_WHAT THE EXERCISE ASKS_: Repeat the following data exactly, omitting pictures.
BEGIN
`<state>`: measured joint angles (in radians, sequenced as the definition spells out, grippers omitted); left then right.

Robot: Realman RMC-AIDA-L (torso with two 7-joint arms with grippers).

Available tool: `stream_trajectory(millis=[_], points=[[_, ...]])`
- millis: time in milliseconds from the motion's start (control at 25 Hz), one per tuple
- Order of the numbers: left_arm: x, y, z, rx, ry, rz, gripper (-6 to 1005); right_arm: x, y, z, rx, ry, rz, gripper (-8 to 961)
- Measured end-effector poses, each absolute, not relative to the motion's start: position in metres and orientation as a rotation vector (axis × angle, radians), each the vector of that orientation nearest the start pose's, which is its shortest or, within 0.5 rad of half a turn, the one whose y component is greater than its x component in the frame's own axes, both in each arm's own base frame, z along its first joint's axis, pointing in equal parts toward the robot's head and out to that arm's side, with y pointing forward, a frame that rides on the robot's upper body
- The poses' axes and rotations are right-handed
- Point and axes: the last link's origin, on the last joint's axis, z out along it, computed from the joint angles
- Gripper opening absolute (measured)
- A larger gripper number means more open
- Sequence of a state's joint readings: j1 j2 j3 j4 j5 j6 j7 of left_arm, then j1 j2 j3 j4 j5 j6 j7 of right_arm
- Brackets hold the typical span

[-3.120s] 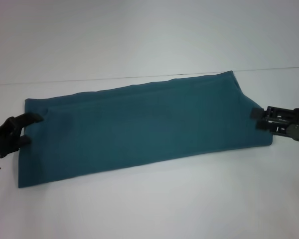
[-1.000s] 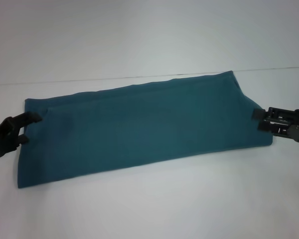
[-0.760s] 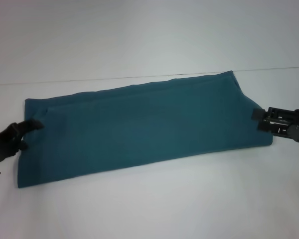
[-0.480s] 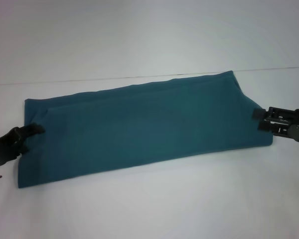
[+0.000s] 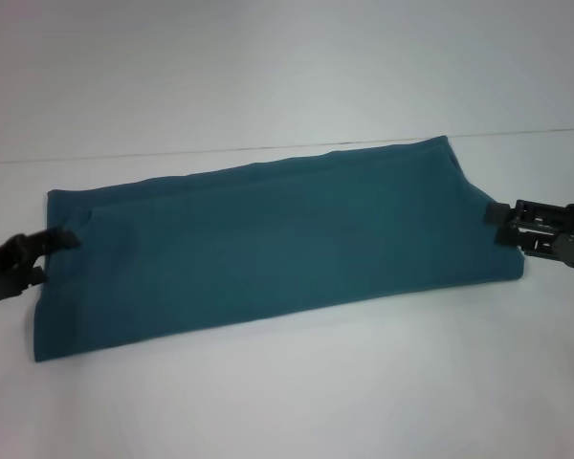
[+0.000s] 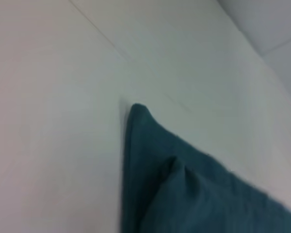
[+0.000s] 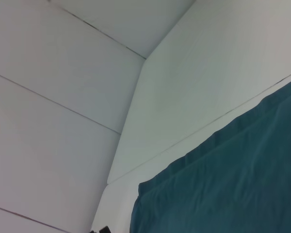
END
_TASK OUTPUT_:
`<state>`: measured joint angles (in radians, sequenced as the definition spells out, grippers omitted); left then right.

Robot: Realman RMC-AIDA-L (torso with two 7-joint arms with grippers).

Available tool: `stream_trajectory(millis=[_], points=[[_, ...]])`
- millis: time in milliseconds from the motion's start (control at 25 Hz), one per tuple
- Order of the numbers: left_arm: x, y, z, rx, ry, rz, gripper (-6 to 1005); right_arm: x, y, z, rx, ry, rz, gripper (-8 to 961)
- Measured end-effector poses, each absolute, not relative to the motion's start: position in metres and orientation as a rotation vector (axis × angle, radians), each the vector of that orientation nearest the start pose's, which is its shortest or, within 0.5 rad of half a turn, the one whose y component is greater than its x component in the frame's own axes, both in each arm's own base frame, z along its first joint's axis, pointing in equal parts toward the robot's head and out to that arm's side, with y pointing forward, a frame that rides on the robot's upper body
- The poses' axes and rotations are right-handed
- Point and axes: the last link's origin, on the last joint's axis, z out along it, computed from the joint angles
- Gripper opening absolute (measured)
- A larger gripper number means more open
- Sequence of a state's joint readings: j1 j2 j3 j4 j5 j6 j7 of left_arm, then j1 j2 j3 j4 j5 j6 j7 of right_arm
- Brackets hold the typical span

[-3.120s] 
[-1.000s] 
[-0.760s] 
[-0.480s] 
[+0.000s] 
[+0.000s] 
[+0.000s] 

Nothing further is needed for this answer.